* **Data segment**:
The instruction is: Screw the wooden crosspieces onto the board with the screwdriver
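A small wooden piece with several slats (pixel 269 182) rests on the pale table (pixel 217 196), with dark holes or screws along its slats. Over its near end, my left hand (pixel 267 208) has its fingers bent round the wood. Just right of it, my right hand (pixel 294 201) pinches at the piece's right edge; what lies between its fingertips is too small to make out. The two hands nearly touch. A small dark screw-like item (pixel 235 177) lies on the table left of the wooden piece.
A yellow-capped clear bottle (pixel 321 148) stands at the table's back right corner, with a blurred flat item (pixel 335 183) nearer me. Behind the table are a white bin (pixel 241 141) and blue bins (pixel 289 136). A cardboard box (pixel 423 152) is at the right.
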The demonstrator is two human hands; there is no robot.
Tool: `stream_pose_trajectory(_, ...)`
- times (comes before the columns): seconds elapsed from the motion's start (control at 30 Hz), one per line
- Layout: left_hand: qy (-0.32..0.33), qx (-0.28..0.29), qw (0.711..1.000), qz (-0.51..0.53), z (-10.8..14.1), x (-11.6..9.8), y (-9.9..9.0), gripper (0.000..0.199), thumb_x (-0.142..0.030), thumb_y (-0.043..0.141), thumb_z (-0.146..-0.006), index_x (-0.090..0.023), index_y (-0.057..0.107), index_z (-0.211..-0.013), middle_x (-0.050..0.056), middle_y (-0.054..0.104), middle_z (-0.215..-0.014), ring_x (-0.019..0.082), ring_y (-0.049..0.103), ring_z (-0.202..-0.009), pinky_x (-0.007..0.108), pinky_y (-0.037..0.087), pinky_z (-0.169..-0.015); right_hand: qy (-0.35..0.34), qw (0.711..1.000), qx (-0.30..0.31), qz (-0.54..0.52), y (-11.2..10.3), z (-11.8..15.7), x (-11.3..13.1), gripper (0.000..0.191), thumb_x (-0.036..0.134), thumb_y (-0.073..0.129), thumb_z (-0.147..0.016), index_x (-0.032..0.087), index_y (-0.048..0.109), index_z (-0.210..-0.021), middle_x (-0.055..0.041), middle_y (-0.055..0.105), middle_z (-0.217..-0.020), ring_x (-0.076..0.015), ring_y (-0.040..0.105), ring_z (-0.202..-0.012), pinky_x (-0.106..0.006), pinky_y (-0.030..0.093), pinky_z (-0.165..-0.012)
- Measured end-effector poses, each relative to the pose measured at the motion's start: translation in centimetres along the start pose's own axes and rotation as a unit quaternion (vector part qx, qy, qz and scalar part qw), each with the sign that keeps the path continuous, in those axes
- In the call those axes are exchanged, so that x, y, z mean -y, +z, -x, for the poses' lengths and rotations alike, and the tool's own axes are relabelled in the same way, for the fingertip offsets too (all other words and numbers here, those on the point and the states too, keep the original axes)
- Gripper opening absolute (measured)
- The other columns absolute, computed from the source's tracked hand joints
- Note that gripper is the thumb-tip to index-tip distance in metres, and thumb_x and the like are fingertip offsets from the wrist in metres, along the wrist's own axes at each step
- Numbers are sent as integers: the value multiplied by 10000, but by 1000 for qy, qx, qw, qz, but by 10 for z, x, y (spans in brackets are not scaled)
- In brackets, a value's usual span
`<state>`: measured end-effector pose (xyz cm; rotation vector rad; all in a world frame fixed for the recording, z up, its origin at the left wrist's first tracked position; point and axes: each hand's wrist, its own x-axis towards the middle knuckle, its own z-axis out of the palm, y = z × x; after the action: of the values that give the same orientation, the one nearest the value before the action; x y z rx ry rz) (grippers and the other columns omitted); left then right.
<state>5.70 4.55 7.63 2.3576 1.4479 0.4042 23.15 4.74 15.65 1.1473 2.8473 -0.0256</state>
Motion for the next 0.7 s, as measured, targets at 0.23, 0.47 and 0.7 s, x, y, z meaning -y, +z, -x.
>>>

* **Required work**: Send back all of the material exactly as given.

* **Answer box**:
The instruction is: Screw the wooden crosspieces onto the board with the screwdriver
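A small wooden piece with several slats (pixel 269 182) rests on the pale table (pixel 217 196), with dark holes or screws along its slats. Over its near end, my left hand (pixel 267 208) has its fingers bent round the wood. Just right of it, my right hand (pixel 294 201) pinches at the piece's right edge; what lies between its fingertips is too small to make out. The two hands nearly touch. A small dark screw-like item (pixel 235 177) lies on the table left of the wooden piece.
A yellow-capped clear bottle (pixel 321 148) stands at the table's back right corner, with a blurred flat item (pixel 335 183) nearer me. Behind the table are a white bin (pixel 241 141) and blue bins (pixel 289 136). A cardboard box (pixel 423 152) is at the right.
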The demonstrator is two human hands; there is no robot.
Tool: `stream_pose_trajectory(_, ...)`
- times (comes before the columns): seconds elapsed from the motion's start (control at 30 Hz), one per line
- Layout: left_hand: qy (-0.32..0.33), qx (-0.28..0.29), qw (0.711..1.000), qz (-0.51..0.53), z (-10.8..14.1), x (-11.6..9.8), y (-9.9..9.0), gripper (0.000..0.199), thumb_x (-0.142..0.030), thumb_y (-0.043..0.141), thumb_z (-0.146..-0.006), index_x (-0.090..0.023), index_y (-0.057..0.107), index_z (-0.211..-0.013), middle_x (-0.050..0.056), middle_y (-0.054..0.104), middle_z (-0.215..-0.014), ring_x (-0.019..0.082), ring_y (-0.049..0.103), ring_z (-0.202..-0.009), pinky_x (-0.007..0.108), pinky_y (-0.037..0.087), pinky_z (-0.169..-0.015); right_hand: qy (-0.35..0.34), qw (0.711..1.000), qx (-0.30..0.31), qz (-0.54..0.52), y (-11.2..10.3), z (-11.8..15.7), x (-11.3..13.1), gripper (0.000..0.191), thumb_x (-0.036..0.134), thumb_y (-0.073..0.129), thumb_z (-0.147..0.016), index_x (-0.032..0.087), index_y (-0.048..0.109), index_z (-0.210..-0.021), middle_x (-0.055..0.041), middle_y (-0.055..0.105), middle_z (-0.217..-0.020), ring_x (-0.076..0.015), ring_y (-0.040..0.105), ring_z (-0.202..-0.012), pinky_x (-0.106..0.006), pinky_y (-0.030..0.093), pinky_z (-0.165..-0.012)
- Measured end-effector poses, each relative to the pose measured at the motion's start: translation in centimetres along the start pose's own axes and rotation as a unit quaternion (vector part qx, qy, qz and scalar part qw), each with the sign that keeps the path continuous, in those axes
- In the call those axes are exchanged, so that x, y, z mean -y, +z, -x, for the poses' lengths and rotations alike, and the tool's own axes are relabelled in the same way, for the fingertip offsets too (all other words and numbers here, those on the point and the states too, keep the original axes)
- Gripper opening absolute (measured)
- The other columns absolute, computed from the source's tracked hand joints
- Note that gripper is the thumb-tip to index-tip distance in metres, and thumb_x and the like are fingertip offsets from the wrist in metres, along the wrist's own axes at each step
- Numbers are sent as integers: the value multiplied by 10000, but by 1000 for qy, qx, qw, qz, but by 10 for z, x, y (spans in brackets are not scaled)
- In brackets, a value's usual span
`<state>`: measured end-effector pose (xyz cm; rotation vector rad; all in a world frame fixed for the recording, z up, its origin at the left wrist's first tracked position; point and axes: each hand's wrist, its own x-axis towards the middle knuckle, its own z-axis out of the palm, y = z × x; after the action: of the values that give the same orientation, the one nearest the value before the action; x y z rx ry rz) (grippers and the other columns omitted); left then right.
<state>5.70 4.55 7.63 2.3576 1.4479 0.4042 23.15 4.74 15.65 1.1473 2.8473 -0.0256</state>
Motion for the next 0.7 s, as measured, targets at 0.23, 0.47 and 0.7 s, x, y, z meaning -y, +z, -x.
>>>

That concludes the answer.